Sérgio Mendoza, a farmer in Ele Ele, is “very grateful” for the help. He says the previous water tank was 30 years old and falling apart. Thanks to the agreement with Natura and Omereque’s municipal government, “we are seeing the forest regenerate and grow back,” Mendoza says. They now watch macaws “pass through all afternoon in little groups” to forage in the forest.
In Ceibas, a farming community that sits on a picturesque hillside in the Pasorapa municipality, people chose individual incentives instead of one large community project in exchange for protecting 1,078 hectares of forest. One family received a portable combine to grind wheat or corn, another a new roof, and another a water pump to irrigate crops.
“Taking care of the macaw can solve problems for the communities,” explains Máximo García-Cárdenas, coordinator of Natura’s red-fronted macaw program, an initiative supported by the British Government’s Illegal Wildlife Trade Challenge Fund.
Natura monitors conserved forests by employing local rangers and using camera traps. In Ceibas, they have documented mammals like pumas, birds like the red-fronted macaw and Andean condor and all sorts of reptiles inhabiting the forest.

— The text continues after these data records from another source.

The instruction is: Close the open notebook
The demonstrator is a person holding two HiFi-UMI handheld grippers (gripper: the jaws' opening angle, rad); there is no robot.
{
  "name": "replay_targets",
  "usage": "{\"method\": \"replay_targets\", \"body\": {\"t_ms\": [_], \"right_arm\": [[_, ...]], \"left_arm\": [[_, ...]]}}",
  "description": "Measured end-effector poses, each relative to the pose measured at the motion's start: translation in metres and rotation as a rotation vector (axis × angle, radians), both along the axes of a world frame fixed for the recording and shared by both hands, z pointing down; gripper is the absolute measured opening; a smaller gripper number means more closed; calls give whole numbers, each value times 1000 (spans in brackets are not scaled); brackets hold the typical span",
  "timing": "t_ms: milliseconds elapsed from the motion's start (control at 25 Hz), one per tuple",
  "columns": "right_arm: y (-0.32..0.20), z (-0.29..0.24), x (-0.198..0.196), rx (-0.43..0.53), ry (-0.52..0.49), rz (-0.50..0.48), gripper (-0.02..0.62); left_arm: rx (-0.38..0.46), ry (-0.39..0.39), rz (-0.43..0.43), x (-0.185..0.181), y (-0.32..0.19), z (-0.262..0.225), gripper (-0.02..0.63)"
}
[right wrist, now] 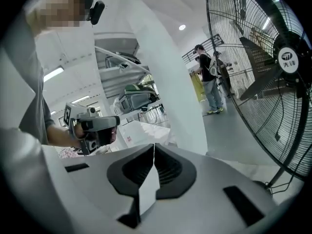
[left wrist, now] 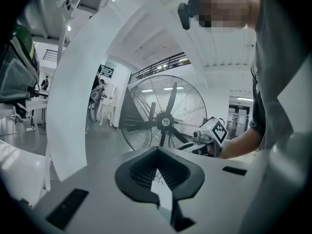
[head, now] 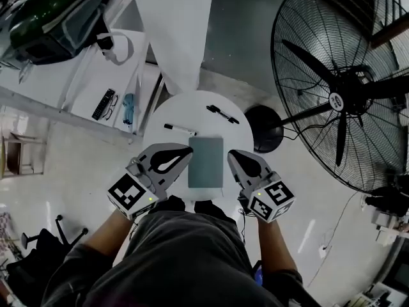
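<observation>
On white table beside floor fan, closed notebook; left gripper, right gripper: fingers together, empty.

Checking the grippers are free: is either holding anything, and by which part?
Nothing held: left gripper and right gripper are shut and empty; notebook lies on the table.

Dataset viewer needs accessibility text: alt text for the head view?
A closed grey notebook lies on a small round white table, a white pen and a black pen beyond it. The person holds the left gripper and right gripper, both shut and empty, flanking it. A large floor fan stands at right.
</observation>
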State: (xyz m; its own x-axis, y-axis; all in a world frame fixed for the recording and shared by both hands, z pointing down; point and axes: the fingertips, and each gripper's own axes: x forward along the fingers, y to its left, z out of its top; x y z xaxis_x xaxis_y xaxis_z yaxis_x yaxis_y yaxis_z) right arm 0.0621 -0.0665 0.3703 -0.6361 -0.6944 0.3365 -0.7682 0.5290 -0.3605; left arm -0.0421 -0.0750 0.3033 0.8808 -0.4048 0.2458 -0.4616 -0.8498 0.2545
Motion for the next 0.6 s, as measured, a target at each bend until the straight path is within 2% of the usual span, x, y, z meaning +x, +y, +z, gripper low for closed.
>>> {"method": "replay_targets", "body": {"t_ms": [360,600], "right_arm": [[3,-18,24,33,-15,22,21],[9,-27,36,43,-37,48,21]], "left_arm": [[38,4,12,23,3,-10,14],[30,8,23,34,9,-15,14]]}}
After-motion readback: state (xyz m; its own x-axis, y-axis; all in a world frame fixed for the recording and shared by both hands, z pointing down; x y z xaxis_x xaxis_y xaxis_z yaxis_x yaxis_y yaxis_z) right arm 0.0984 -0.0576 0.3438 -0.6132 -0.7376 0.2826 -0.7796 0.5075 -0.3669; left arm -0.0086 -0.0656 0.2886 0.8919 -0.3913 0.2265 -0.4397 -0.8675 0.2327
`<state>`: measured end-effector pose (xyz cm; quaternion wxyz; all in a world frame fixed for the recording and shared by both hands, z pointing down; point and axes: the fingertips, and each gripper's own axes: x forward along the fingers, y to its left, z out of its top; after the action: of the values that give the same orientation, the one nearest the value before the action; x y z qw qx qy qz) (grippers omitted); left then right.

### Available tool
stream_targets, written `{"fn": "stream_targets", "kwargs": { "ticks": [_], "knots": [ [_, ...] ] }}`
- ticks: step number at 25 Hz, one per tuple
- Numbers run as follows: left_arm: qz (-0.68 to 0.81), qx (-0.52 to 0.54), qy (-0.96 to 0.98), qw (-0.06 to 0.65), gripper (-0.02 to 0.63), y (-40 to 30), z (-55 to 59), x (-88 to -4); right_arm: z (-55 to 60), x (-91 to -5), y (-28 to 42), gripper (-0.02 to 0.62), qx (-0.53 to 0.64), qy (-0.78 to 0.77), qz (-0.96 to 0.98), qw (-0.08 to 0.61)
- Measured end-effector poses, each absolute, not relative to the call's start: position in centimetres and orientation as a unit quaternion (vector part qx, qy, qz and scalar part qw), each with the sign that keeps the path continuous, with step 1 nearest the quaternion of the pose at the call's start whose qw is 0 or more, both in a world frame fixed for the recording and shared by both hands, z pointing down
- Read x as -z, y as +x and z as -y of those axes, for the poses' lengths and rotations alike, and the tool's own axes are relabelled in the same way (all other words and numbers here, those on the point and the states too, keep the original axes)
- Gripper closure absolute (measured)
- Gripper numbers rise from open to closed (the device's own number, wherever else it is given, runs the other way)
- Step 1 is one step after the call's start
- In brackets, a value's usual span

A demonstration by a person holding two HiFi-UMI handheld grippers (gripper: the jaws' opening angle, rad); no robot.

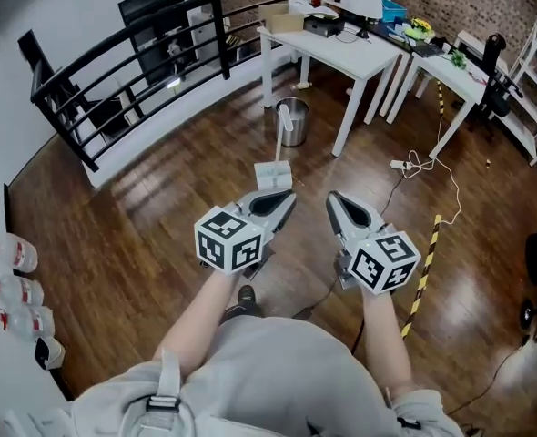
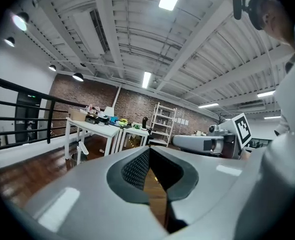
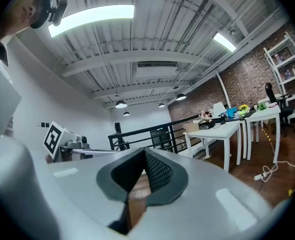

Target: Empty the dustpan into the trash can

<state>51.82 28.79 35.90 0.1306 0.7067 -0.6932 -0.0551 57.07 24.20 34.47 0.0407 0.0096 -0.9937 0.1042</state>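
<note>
The trash can (image 1: 292, 121) is a bare metal cylinder with an open top. It stands on the wooden floor (image 1: 141, 208) just beside the front leg of the nearer white table (image 1: 341, 48). From where the person stands I cannot make out anything inside it.

The dustpan (image 1: 273, 174) sits on the floor just on the near side of the can, close to it, and neither gripper touches it. It is the long-handled kind, with a pale, boxy pan at the bottom. Its handle (image 1: 278, 135) stands upright, so the long axis runs up from the floor and the top of the handle crosses the can in the head view. Whether the pan holds any sweepings, and which way its mouth faces, I cannot tell.

On the table there is a cardboard box (image 1: 285, 22) at the near corner and a blue tub (image 1: 394, 9) further along. The contents of both are hidden among the clutter.

The person holds both tools out level, side by side and apart, aimed toward the dustpan. The left gripper (image 1: 287, 198) has its jaws drawn together at the tips with nothing between them — only floor shows through the slot behind the pads. The right gripper (image 1: 334, 197) is closed the same way and is likewise empty.
</note>
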Motion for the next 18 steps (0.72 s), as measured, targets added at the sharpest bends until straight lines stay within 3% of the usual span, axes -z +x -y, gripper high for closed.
{"fn": "stream_targets", "kwargs": {
  "ticks": [18],
  "knots": [
    [0.699,0.067,0.692,0.170,0.601,32.0,-32.7,-40.2,-26.6,-37.3,38.4,0.595,-0.098,0.028,0.991,0.092]
  ]
}}
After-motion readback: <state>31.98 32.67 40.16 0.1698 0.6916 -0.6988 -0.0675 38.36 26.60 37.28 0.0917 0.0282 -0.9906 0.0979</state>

Centering nature preservation in income generation means people are “starting to respect the species,” Boorsma says, and “starting to find solutions to the conflict and solutions to make more income through macaw-friendly models.”
Beekeeping is one of the models that is good for forests and farmers. In 2023 Armonía provided 60 beehives to 30 families in six communities. Ten of the hives are experimenting with native stingless bees, whose high-quality honey can be sold for a much higher price. Many women are stepping up as beekeepers, too, which helps make income generation more equitable in Bolivia’s male-dominated agricultural sector.
Another model is training communities to operate native plant nurseries. Nonprofits and government agencies can then buy saplings or shrubs from a community nursery to restore nearby forests. Boorsma says this model is generating $20,000 to $50,000 annually for communities in the rainforests of Bolivia. Armonía hopes to help communities set up similar forest nurseries in the dry Andean valleys to restore habitat for the red-fronted macaw.
“Instead of just continuously expanding and expanding and expanding, we need to use efficient and smart agricultural models to produce food for the nation, but at the same time share that habitat with species,” Boorsma says. “We need to make people aware of the jewels they have in their backyard instead of continuously fighting with nature.”
Conservation agreements centered around reducing poverty are benefiting other wildlife in Bolivia, too. For instance, in Tarija near the Argentina-Bolivia border, the Andean Carnivore Conservation Program is helping farmers transition from clearing forests to beekeeping to boost populations of the Andean bear. And in the pampas of northern Bolivia, Armonía and others are helping landowners transition to sustainable cattle grazing that protects grassland wildlife species like the blue-throated macaw, rather than clearing native habitat to plant crops.
In the late afternoon light of Ele Ele, red-fronted macaws flew through the forest back toward their nests. “Thank you for opening your doors to us. Conservation is in your hands, not in ours,” García-Cárdenas told the community members gathered around their new water tank. “You are the owners of this land. The agreement you have signed is a voluntary commitment and it is a beautiful part of the community.”